Biden charges Trump for "talking tough" but not doing anything real, saying that Trump's policies are hurting American business all over the world. Under Trump's authority, America has relinquished its global leadership role, his "trade war" has benefited China - these are some of the points on which centres the Biden campaign's attack on him.
Biden feels pressure to differentiate his policies from Trump's undertakings as the election is approaching. American attitude toward Beijing is more bitter than ever before. Nonetheless, trade ties between the world's largest economies are inextricable.

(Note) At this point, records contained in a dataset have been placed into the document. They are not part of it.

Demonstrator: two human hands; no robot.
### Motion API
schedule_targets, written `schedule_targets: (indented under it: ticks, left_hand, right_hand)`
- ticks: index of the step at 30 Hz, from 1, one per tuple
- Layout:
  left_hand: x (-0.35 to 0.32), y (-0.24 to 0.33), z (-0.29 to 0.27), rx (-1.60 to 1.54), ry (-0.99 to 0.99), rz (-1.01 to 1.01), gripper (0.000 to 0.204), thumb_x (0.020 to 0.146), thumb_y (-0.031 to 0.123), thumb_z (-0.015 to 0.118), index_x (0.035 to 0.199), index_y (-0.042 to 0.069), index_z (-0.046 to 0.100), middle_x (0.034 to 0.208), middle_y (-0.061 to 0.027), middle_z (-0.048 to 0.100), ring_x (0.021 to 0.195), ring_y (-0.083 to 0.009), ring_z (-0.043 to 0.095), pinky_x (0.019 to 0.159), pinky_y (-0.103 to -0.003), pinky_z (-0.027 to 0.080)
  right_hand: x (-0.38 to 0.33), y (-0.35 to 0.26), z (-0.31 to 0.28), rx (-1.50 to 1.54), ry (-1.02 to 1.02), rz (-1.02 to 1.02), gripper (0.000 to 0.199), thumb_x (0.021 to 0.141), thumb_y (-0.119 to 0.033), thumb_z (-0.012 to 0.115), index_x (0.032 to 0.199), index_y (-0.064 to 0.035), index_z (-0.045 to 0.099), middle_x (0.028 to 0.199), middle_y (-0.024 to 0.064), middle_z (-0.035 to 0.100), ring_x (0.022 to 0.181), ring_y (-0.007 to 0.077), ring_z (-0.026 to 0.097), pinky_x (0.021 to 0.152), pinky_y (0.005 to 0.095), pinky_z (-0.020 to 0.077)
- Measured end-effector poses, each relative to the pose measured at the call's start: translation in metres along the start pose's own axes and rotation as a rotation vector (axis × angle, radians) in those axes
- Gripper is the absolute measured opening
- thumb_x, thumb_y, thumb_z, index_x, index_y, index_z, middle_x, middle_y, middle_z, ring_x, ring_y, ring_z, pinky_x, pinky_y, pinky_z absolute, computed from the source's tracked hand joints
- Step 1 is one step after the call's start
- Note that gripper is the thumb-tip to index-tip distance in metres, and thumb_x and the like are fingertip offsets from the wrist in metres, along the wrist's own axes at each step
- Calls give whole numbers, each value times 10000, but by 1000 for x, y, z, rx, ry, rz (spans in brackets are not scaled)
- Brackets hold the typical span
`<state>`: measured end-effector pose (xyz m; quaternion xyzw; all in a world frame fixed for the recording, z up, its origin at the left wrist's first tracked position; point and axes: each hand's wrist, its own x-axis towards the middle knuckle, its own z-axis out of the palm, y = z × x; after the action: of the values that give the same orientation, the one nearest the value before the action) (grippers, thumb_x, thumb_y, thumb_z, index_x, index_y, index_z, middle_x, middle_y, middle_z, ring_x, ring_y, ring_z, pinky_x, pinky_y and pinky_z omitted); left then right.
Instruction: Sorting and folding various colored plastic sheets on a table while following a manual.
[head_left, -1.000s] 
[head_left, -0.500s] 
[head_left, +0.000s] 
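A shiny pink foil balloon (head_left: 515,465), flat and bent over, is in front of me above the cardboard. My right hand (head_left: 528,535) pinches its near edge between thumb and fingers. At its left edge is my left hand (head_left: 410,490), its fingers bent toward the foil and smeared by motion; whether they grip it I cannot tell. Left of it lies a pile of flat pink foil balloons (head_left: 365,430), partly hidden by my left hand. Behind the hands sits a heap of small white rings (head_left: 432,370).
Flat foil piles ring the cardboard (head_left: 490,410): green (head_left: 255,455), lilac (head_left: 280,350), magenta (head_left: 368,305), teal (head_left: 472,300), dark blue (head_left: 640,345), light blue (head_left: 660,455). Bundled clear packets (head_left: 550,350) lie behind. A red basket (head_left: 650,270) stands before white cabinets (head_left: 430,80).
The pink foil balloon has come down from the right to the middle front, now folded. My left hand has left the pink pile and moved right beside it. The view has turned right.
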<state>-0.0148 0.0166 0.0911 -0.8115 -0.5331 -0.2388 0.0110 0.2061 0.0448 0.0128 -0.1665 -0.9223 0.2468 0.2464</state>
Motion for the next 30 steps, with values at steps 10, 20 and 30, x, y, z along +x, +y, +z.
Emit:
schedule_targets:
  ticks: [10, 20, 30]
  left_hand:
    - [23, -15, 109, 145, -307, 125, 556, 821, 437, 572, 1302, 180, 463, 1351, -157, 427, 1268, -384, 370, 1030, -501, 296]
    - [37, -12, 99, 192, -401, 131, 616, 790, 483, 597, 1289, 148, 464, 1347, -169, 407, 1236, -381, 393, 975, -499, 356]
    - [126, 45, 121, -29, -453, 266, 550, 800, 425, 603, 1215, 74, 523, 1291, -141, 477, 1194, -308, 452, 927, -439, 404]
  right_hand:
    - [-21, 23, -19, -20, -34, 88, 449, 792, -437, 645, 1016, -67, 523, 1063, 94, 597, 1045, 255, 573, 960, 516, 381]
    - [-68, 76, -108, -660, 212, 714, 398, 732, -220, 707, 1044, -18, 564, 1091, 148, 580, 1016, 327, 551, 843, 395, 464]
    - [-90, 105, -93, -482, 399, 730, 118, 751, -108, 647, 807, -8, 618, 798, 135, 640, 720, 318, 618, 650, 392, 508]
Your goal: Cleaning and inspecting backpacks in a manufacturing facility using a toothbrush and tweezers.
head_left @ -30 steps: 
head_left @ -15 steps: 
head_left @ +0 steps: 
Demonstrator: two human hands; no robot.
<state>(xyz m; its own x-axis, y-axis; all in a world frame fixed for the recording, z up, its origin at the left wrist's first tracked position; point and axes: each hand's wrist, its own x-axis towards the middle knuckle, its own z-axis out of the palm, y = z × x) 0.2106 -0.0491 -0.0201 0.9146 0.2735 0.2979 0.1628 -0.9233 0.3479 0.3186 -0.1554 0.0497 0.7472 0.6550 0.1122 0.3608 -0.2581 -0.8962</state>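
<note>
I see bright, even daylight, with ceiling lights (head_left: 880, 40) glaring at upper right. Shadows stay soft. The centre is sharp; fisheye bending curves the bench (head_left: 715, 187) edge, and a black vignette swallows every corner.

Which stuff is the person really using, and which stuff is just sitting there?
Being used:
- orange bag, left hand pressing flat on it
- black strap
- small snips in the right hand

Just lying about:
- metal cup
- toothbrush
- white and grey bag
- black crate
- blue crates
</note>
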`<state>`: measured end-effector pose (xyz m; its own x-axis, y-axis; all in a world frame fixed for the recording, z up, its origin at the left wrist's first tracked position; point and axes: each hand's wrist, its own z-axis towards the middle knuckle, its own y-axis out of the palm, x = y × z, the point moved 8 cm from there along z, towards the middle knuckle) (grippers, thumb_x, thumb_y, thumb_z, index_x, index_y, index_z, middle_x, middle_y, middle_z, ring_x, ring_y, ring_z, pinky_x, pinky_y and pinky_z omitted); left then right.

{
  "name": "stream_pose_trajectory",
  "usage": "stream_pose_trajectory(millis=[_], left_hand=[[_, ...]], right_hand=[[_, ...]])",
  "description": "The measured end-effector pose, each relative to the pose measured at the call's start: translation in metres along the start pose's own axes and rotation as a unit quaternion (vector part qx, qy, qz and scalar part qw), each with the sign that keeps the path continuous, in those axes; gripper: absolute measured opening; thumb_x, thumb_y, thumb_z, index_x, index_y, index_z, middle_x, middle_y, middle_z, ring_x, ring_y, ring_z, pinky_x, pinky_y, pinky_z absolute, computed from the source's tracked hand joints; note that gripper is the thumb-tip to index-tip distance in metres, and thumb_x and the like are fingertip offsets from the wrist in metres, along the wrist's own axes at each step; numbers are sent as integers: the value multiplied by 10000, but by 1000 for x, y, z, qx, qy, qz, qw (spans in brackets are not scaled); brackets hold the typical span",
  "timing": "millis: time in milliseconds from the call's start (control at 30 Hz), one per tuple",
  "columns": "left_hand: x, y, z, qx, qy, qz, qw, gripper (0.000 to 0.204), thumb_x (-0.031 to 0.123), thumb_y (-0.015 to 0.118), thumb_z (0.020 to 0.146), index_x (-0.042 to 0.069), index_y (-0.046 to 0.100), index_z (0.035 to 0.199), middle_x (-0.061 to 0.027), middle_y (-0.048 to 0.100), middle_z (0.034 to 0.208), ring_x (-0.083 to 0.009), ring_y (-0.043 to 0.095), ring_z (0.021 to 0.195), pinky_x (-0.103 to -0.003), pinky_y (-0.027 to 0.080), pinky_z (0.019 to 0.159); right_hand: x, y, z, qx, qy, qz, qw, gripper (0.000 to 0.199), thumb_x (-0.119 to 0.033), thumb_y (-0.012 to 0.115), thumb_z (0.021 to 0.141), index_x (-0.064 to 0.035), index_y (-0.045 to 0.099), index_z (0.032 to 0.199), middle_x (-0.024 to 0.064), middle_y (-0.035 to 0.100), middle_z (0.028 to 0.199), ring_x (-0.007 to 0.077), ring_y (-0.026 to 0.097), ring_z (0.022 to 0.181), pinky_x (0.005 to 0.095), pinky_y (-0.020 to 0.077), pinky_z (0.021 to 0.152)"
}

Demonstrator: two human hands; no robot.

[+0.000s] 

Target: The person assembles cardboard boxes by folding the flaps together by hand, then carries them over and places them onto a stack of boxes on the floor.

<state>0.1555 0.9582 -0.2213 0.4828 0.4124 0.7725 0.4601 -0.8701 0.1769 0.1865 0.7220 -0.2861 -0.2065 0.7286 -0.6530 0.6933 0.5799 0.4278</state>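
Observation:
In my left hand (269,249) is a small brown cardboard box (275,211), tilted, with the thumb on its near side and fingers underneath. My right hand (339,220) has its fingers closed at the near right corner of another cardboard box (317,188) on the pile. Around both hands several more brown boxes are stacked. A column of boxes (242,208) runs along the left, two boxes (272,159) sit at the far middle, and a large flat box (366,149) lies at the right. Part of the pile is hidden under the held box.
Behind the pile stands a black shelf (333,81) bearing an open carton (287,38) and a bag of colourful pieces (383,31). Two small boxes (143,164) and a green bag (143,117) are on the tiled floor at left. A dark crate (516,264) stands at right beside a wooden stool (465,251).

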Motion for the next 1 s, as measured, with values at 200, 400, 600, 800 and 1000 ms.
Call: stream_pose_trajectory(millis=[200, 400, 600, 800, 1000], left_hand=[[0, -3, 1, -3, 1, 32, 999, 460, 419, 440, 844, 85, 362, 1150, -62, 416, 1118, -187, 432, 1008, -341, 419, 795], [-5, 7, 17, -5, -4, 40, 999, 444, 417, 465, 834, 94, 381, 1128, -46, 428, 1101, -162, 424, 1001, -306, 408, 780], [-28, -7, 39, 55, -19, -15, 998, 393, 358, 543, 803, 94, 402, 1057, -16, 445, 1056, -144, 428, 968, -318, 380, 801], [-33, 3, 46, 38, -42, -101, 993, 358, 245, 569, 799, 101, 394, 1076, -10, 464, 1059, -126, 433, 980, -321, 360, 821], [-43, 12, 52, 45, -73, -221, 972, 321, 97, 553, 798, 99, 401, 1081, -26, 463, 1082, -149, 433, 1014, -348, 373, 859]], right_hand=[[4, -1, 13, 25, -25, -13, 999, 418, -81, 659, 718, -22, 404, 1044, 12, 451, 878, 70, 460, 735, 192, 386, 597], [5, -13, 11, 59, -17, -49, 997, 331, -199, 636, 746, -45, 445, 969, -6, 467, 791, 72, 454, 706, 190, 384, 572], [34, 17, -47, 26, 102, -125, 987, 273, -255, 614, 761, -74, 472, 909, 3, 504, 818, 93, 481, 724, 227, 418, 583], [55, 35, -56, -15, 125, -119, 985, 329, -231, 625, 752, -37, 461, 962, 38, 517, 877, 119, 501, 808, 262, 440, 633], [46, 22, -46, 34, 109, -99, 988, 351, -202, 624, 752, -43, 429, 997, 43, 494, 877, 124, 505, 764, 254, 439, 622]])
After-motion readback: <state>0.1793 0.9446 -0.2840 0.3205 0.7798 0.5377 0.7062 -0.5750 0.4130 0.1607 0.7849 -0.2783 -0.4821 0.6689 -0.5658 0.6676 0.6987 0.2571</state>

If he wins, no overhaul will follow but some tactical changes are anticipated.
In early August, a campaign aide of Biden hurried to clarify a "misinterpretation" when Biden supposedly commented on removing tariffs on Chinese goods in an interview with a radio. The aide emphasised that Biden would "re-evaluate the tariffs upon taking office", but the rush to deny the idea that he is weak or has a soft spot for China encapsulates his challenges running against Trump.
Biden may take a traditional diplomatic strategy, but the rivalry between the two countries is expected to sustain. The Democrat's win would be perceived as a return to normality after the Trump era.
However, it is to be seen what will happen to US-China relations. Beijing has already become one of the focal external areas where both contenders aim to gain advantage by manipulating and touting the perceived shortcomings of their rival. It is also labelled as the topmost threat to US interests.
In the US, public attitudes toward China have seen a sea change. There is now a bipartisan understanding against Beijing. And no matter who triumphs on November 3, US-China relations are not going back to that of the 1990s, when there was a belief that if the US and China work closely and create a deep economic tie, China would eventually open up its economy.
A survey from Pew Research Centre issued in July shows that a record number of 73% of American voters gave an unfavourable opinion on China. But surprisingly, 79% of Americans would welcome a positive trading relationship with China, a Gallup poll conducted in February found.
Biden is in a dilemma. He feels the pressure to differentiate his policies from Trump's, and on the other hand, he just cannot ignore the anti-China view of the US citizens. He might be talking tough – as Obama, Bush, and Clinton did earlier in their campaigns but eventually they all undertook pragmatic policies – and might retreat from the direct confrontational path.
He also has to fill the political vacuum left by the Trump administration, to regain Washington's credibility as a global leader. In order to do so, he might take a more cautious route.
But he and his associates cannot not take a drastic departure from current China policy as a bipartisan consensus is crystallising amongst Democrats and Republicans.